Have a Software Design Idea? Kaggle Could Help It Happen for FreeOkay, not exactly. You have to do the work. But maybe you don’t have to invent the software
In a recent Mind Matters podcast, “Artificial General Intelligence: the Modern Homunculus,” Walter Bradley Center director Robert J. Marks, a computer engineering prof, spoke with Justin Bui from his own research group at Baylor University in Texas about what’s happening — and isn’t happening — in artificial intelligence today. The big story turned out to be all the free software you can use to advance your own projects. This time out, Dr. Bui focuses on what open source (free) Kaggle software can do for you, including competitons.
Call it science non-fiction, if you like…
This portion begins at 12:58 min. A partial transcript and notes, Show Notes, and Additional Resources follow.
Justin Bui: Kaggle is owned by Google; I believe they were acquired somewhat recently. It’s an open source platform that provides computational resources to data scientists and machine learning engineers. But of course, anyone has access to it, if you have an email, you can get access to it.
It’s a website that allows people to post competitions so there are a lot of design competitions of various types. There’s image classification, stock price prediction, housing price prediction…
One example [of a competition] is that the NFL has a helmet detection competition going on right now, in cooperation with Amazon Web Services.
Robert J. Marks: Okay, wait. NFL helmet detection?
Justin Bui: They’re trying to develop a system that can detect and track helmet locations for players… to detect illegal hits — like targeting, for example — by tracking helmets and detecting helmet-to-helmet collision. So part of it’s player safety.
They’re looking at ways to automate this. If you think about a human in the system, a referee has to watch how much of the field? Well, really, all of it. So they miss some things from time to time. And when you think about it from a player safety perspective, you want to be minimizing or, ideally, completely eliminating some of those rough shots. If you developed an AI system to do that, you could shift that burden…
Robert J. Marks: I can also see this being used by people such as neuroscientists to study the impact of these collisions on brain development. We had a guest a while back, Yuri Danilov, a neuroscientist who did just fascinating work… and he refused to let his kids play football, until his oldest son finally did get on a team. And I said, “Well, what happened? I thought you forbade it.” He said, “I was outvoted,” so his kid literally played football.
But I could see tracking this in real time would be really interesting because you could measure, for example, the acceleration of the helmet, you could do the… Let me get a little nerdy here: I think in beginning physics, everybody talks about distance, velocity, acceleration. And then I learned, when I was working for Boeing, that each one of those is related by a higher derivative in calculus.

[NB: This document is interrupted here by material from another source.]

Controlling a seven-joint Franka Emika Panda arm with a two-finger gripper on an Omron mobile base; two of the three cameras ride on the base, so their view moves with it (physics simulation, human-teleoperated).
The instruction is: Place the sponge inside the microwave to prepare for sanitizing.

So you start with the distance, you get the velocity, you get the acceleration. And then, what is the derivative of acceleration? It’s something called jerk. And if your acceleration changes really quickly, you have a jerk associated with you. I could see [this] being used with AGI in order to monitor jerk, which I think that neuroscientists would find very interesting in terms of tracking potential brain damage.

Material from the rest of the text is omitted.